Swift’s Critique of Humanity and Political Aims

This Houyhnhnm society is not really set up as something desirable in itself, but as the justification for another attack on humanity. The aim, as usual, is to humiliate Man by reminding him that he is weak and ridiculous, and above all that he stinks. The ultimate motive, probably, is a kind of envy: the envy of the ghost for the living, of the man who knows he cannot be happy for the others who — so he fears — may be a little happier than himself. The political expression of such an outlook must be either reactionary or nihilistic, because the person who holds it will want to prevent society from developing in some direction in which his pessimism may be cheated. One can do this either by blowing everything to pieces or by averting social change. Swift ultimately blew everything to pieces in the only way that was feasible before the atomic bomb — that is, he went mad — but, as I have tried to show, his political aims were on the whole reactionary ones.

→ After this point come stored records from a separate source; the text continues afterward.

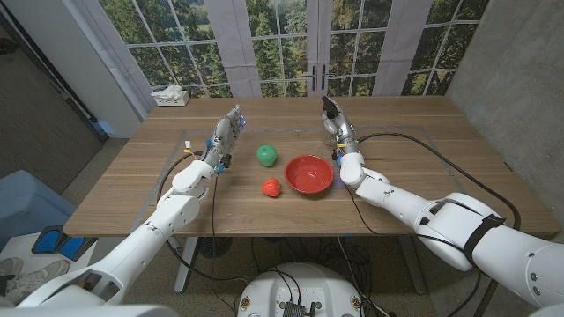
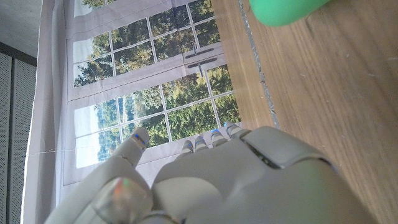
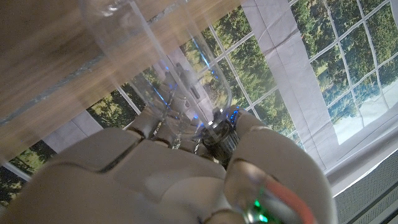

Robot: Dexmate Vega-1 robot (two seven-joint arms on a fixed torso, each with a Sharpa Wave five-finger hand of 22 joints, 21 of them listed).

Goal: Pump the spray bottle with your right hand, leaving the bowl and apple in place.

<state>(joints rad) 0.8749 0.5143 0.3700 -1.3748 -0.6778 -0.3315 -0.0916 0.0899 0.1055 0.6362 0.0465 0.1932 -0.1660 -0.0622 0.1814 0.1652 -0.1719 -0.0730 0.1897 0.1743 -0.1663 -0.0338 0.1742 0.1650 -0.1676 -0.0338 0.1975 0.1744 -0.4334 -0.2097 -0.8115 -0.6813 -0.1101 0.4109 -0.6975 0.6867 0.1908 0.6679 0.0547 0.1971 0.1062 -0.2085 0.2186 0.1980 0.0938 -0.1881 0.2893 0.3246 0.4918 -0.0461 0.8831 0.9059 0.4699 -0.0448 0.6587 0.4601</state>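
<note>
The right hand (image 1: 334, 122) stands upright on the wooden table (image 1: 132, 189), fingers curled around a clear plastic spray bottle (image 3: 163, 74), which it grips at about one o'clock from the round red bowl (image 1: 309, 174). A small red apple (image 1: 271, 187) lies at the bowl's nine o'clock, a green rounded object (image 1: 267, 155) at its ten. The left hand (image 1: 225, 135) holds nothing, fingers extended and slightly apart.

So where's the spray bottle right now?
The clear spray bottle is gripped by the right robot hand, raised beyond the red bowl on the robot's right side in the head view.
</note>
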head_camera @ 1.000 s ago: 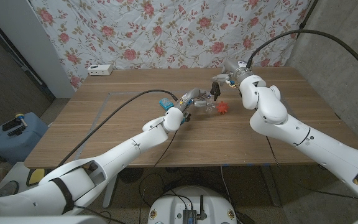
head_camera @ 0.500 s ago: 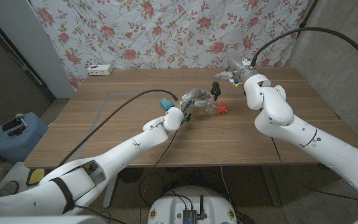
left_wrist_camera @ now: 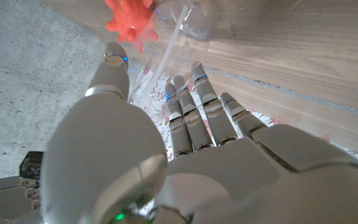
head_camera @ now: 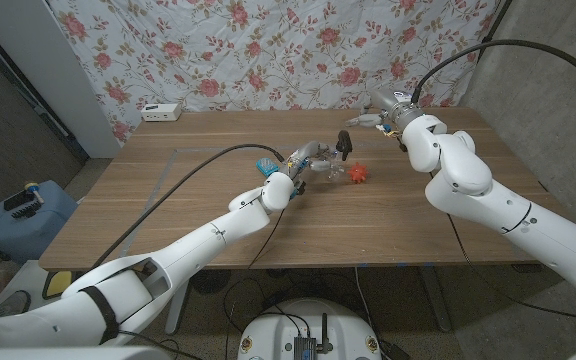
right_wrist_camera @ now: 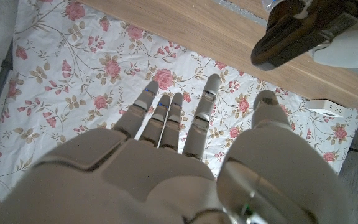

Admiration Versus Agreement: The Case of Swift

From what I have written, it may have seemed that I am against Swift, and that my object is to refute him and even to belittle him. In a political and moral sense, I am against him, so far as I understand him. Yet, curiously enough, he is one of the writers I admire with least reserve, and Gulliver’s Travels, in particular, is a book which it seems impossible for me to grow tired of. I read it first when I was eight — one day short of eight, to be exact, for I stole and furtively read the copy which was to be given me next day on my eighth birthday — and I have certainly not read it less than half a dozen times since. Its fascination seems inexhaustible. If I had to make a list of six books which were to be preserved when all others were destroyed, I would certainly put Gulliver’s Travels among them. This raises the question: what is the relationship between agreement with a writer’s opinions and enjoyment of his work?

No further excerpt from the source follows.